Python equivalent of C++ multi camera / fusion example

Hello all

I have found a C++ example of a Multi Camera Setup using Fusion API. I tried recreating this example in Python, but there is one particular place in the code where I am not really sure how to translate that into Python, since I am relatively new to Python and it seems like some functions used in the C++ example are not existing on the Python API. This is the link to the post of the example: https://community.stereolabs.com/t/3d-fused-pose-reprojection-into-2d-plane-from-the-perspective-of-each-zed-2i-stereo-camera-in-a-multi-camera-setup/2472/6?u=prot_on

And this is the snippet where I am struggling:

inline sl::float3 warpPoint(sl::float3 pt_curr, float* p_path) {
    sl::float3 proj3D;
    proj3D.x = pt_curr.x * p_path[0] + pt_curr.y * p_path[1] + pt_curr.z * p_path[2] + p_path[3];
    proj3D.y = pt_curr.x * p_path[4] + pt_curr.y * p_path[5] + pt_curr.z * p_path[6] + p_path[7];
    proj3D.z = pt_curr.x * p_path[8] + pt_curr.y * p_path[9] + pt_curr.z * p_path[10] + p_path[11];
    return proj3D;
}


std::vector<sl::BodyData> reproIntoCameras(std::vector<sl::BodyData> &data, sl::Transform cam_pose, sl::COORDINATE_SYSTEM coord_in) {
    std::vector<sl::BodyData> out;

    // by default the sample is not in IMAGE Coordinate system, use this function to convert it back
    sl::Transform coordChange = sl::getCoordinateTransformConversion4f( coord_in, sl::COORDINATE_SYSTEM::IMAGE);
    
    
    // for each body
    for (auto& it : data) {
        out.emplace_back();

        // for each keypoint
        for (auto kp : it.keypoint) {
            // warp the keypoint from WORLD to the desired Camera frame
            auto pt_in_cam_ = warpPoint(kp, cam_pose.m);
            // change the coord system of the kp to fit in IMAGE
            out.back().keypoint.push_back(warpPoint(pt_in_cam_, coordChange.m));
        }
    }
    return out;
}

I somewhat know what this code is supposed to be doing, but it looks like the Python API does not have certain properties and functions( float3, getCoordinateTransformConversion4f,…)

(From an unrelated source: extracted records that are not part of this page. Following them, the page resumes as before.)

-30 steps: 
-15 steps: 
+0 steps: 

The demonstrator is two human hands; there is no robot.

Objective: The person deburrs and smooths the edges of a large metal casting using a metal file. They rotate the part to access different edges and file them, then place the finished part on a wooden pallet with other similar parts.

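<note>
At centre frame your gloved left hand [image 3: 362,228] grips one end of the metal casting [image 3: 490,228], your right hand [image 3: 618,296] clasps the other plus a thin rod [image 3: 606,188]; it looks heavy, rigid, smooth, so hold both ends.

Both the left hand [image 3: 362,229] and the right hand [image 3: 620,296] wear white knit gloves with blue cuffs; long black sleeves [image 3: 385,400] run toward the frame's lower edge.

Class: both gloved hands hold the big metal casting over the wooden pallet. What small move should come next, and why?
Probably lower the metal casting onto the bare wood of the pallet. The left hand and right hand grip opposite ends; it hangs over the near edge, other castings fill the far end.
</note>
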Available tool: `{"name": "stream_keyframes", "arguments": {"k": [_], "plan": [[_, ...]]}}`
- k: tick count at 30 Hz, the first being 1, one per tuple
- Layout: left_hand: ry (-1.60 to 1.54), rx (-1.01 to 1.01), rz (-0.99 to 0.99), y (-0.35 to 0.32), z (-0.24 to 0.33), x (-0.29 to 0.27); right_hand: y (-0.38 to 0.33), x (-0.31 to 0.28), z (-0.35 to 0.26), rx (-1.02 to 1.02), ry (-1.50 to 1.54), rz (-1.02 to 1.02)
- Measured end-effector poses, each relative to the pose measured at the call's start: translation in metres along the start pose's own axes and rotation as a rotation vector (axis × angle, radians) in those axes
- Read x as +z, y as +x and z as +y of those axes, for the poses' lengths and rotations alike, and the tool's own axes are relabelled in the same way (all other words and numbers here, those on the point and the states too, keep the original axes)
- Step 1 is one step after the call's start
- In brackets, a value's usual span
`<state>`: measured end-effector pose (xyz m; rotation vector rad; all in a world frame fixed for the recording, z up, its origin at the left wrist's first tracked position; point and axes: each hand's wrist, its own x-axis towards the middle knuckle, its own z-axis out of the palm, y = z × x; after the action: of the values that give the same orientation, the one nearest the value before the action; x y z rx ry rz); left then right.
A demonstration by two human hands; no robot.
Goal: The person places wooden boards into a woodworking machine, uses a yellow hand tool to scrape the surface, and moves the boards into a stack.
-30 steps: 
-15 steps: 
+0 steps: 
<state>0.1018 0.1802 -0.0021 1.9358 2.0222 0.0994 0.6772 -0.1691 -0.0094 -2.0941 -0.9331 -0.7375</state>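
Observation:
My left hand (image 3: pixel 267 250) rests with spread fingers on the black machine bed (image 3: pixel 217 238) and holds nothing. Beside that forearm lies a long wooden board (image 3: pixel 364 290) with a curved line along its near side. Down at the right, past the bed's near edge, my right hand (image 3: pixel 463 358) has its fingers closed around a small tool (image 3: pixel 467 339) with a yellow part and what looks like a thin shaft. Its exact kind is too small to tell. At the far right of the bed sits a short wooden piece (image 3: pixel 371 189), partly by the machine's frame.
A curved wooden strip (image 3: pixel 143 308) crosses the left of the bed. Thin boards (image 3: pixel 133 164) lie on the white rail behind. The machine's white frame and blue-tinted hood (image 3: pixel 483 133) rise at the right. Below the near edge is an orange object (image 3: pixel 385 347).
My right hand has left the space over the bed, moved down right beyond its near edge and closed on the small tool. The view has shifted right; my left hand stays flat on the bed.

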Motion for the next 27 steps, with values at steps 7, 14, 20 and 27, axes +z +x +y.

This is what i have so far:

transformation_matrix = [
    1, 0, 0, 0,
    0, -1, 0, 0,
    0, 0, 0, 0,
    0, 0, 0, 1
]

def warp_point(pt_curr, p_path):
    """
    proj3D = np.zeros(3, dtype=np.float32)
    proj3D[0] = pt_curr[0] * p_path[0] + pt_curr[1] * p_path[1] + pt_curr[2] * p_path[2] + p_path[3]
    proj3D[1] = pt_curr[0] * p_path[4] + pt_curr[1] * p_path[5] + pt_curr[2] * p_path[6] + p_path[7]
    proj3D[2] = pt_curr[0] * p_path[8] + pt_curr[1] * p_path[9] + pt_curr[2] * p_path[10] + p_path[11]
    return proj3D
    """
    # Convert pt_curr to a 1x4 matrix with the last element as 1 (homogeneous coordinates)
    pt_curr_homogeneous = np.array([pt_curr[0], pt_curr[1], pt_curr[2], 1], dtype=np.float32)

    # Perform matrix multiplication
    proj3D = np.dot(p_path, pt_curr_homogeneous)

    # Return the first 3 elements (excluding the homogeneous coordinate)
    return proj3D[:3]


def repro_into_camera(body_list, cam_pose, coord_in):
    out = []
    
    # by default the sample is not in IMAGE Coordinate system, use this function to convert it back
    test: Matrix4f = Matrix4f(transformation_matrix)
    coord_change: Transform = Transform(test)

    for body_data in body_list:
        key_point_list = []
        # for each keypoint ( np.array[float][float] )
        for kp in body_data.keypoint:
            # warp the keypoint from WORLD to the desired Camera frame
            pt_in_cam = warp_point(kp, cam_pose.m)
            pt_coord_img = warp_point(pt_in_cam, coord_change)
            key_point_list.append(pt_coord_img)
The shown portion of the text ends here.